What the task asks
State the number of lines in the following data that contain the string "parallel", and nothing else.
[Material for the task]
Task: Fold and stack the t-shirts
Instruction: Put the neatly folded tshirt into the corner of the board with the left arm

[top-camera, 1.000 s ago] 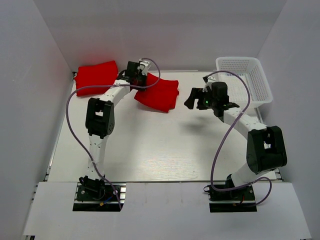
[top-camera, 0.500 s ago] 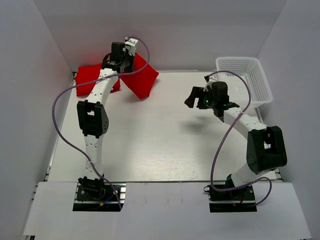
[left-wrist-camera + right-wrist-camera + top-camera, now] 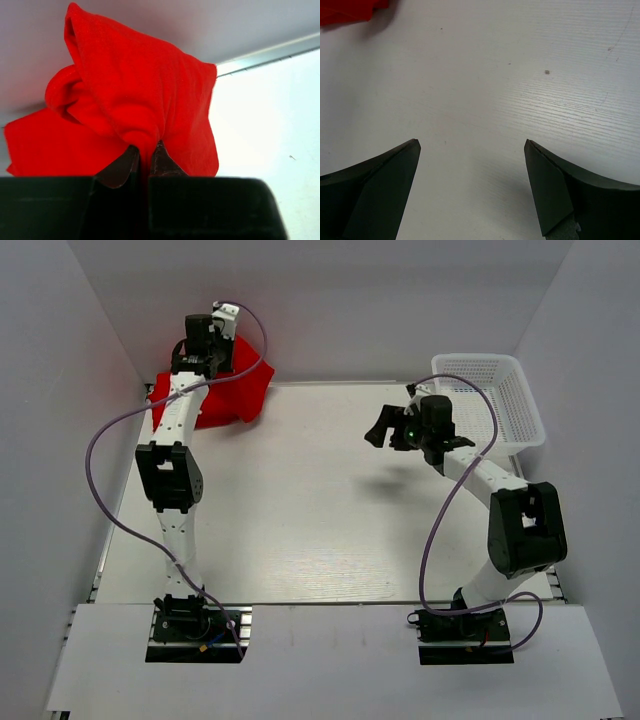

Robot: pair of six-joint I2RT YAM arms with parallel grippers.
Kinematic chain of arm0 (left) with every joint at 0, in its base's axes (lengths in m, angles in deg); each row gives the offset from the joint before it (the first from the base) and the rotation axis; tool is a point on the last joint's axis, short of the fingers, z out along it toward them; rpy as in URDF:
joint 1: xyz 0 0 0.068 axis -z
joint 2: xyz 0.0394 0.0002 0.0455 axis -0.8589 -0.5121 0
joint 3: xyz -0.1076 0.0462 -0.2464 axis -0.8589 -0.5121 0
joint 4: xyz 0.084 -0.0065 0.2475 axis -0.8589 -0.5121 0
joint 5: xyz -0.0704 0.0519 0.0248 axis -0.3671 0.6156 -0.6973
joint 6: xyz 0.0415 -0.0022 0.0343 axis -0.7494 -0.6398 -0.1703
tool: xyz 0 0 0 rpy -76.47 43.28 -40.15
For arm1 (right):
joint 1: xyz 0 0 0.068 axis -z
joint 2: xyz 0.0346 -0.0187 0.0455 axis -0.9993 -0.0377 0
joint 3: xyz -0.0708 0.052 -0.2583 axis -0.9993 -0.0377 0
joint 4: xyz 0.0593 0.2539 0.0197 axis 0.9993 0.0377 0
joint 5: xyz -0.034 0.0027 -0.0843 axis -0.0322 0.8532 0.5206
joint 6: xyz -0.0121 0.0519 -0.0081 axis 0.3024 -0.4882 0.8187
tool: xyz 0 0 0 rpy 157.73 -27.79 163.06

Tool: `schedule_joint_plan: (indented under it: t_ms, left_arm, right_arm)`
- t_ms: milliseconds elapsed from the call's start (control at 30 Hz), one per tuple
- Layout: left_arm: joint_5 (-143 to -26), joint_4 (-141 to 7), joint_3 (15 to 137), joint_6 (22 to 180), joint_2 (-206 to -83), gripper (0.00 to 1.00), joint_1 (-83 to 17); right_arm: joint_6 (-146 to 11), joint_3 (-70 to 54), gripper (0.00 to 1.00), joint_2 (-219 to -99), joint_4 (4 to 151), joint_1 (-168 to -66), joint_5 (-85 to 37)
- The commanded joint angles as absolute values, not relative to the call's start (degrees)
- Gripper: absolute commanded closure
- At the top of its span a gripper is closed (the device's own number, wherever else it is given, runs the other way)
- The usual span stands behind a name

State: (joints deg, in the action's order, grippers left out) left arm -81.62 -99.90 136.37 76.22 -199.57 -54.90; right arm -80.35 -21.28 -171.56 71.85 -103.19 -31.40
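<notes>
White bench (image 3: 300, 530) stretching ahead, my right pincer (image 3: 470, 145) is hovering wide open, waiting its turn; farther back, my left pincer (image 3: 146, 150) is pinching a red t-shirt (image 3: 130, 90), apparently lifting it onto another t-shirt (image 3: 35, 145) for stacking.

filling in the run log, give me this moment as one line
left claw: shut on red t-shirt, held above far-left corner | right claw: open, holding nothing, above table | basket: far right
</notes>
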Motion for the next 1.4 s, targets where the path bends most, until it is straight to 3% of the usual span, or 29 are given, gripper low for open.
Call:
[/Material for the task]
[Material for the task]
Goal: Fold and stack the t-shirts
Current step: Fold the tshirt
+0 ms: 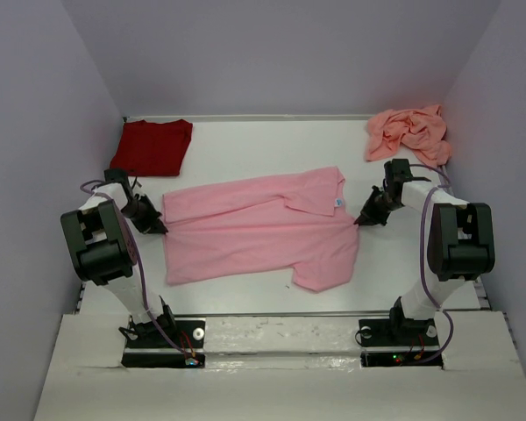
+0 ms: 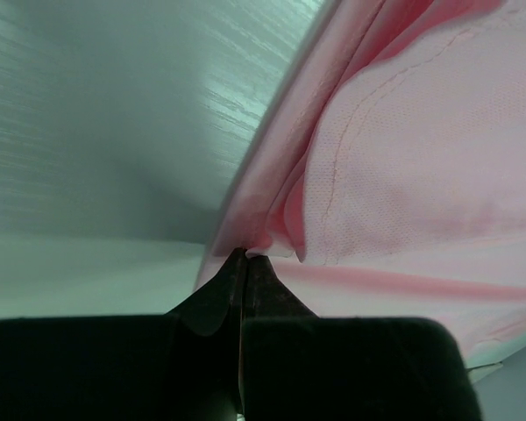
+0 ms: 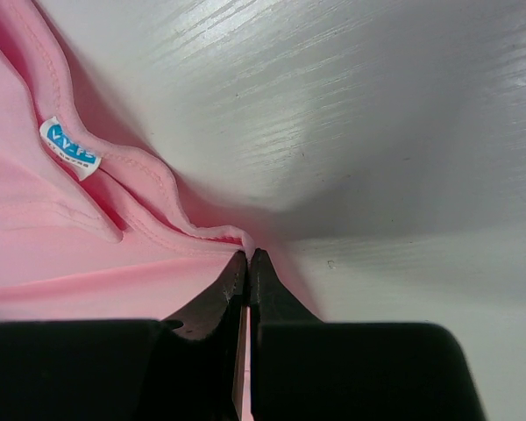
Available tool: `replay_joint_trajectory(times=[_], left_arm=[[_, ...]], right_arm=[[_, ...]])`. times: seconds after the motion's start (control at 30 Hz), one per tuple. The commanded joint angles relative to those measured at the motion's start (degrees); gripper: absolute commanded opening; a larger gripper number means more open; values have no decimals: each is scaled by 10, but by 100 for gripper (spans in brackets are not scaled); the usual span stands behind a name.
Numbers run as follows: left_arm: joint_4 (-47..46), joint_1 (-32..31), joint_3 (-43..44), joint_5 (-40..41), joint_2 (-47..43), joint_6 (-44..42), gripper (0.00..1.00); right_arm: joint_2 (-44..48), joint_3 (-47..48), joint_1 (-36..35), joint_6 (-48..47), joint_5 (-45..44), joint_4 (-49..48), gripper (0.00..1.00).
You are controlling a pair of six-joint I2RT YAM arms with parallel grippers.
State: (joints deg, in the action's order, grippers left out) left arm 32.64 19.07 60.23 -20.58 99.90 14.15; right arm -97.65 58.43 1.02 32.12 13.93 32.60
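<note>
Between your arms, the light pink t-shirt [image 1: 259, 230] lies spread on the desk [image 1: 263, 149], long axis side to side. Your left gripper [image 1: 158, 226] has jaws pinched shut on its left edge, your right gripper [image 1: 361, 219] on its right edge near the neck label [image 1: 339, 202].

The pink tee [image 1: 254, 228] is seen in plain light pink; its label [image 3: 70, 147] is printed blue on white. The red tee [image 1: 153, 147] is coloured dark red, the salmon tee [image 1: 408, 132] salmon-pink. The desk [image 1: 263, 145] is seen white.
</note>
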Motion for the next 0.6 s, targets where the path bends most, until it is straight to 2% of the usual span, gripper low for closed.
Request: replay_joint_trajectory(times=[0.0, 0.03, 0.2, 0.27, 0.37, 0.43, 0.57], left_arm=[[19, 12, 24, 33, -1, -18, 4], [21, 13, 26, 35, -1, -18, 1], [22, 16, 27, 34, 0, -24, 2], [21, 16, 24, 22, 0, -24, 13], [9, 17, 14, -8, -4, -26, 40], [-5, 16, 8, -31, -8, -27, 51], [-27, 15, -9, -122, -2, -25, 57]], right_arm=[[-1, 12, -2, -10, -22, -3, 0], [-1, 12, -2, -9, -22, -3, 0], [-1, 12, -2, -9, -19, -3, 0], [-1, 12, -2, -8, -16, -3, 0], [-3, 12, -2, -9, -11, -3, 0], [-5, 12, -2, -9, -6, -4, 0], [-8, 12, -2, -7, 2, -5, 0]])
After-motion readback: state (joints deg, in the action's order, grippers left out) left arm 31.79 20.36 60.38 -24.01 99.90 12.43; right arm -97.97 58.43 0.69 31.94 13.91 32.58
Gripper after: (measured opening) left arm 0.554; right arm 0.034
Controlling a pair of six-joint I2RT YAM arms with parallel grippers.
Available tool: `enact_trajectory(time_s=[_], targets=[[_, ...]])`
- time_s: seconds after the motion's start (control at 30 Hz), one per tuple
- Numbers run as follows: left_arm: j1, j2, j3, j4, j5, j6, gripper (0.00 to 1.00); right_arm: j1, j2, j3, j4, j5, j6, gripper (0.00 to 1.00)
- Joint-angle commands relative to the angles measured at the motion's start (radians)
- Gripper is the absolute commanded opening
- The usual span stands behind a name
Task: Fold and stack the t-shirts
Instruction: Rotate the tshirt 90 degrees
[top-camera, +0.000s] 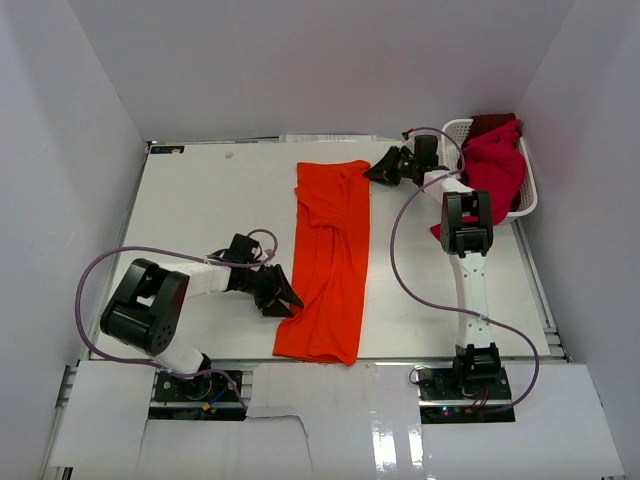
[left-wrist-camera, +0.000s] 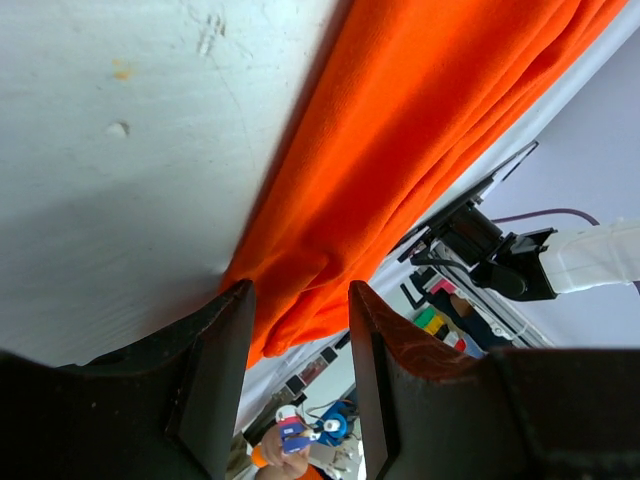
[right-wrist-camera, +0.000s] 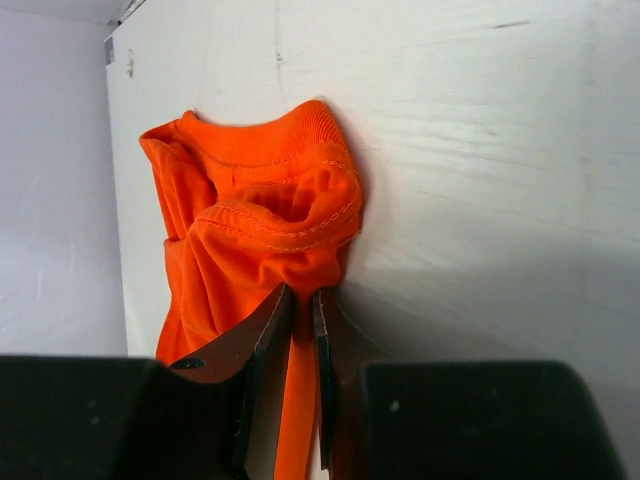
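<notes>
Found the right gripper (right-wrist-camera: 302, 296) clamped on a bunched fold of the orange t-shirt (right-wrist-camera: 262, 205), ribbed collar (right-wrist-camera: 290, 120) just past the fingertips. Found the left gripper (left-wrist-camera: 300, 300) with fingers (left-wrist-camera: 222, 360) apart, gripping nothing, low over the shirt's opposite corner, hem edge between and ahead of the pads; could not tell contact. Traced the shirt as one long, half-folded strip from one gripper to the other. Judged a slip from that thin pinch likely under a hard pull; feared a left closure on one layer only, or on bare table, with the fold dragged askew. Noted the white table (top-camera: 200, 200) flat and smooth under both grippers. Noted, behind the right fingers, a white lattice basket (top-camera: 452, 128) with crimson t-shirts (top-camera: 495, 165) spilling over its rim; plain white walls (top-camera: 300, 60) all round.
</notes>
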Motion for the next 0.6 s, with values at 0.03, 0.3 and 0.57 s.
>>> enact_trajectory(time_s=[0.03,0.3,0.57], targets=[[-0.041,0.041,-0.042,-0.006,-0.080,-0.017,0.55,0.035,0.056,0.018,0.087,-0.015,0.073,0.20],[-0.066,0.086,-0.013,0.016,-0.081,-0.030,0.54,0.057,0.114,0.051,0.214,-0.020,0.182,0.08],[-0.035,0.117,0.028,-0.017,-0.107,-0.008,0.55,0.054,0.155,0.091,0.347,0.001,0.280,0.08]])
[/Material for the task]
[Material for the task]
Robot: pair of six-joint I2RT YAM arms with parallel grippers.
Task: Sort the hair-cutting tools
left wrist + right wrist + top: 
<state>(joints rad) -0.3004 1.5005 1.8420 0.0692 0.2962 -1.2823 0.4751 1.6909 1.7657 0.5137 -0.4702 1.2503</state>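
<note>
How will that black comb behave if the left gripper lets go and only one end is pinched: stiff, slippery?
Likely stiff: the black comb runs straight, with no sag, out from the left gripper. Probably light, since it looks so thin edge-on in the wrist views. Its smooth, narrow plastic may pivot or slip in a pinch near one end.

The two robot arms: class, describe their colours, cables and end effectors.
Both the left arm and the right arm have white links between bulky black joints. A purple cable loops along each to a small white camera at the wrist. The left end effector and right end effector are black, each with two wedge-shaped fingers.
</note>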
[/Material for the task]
Written response
4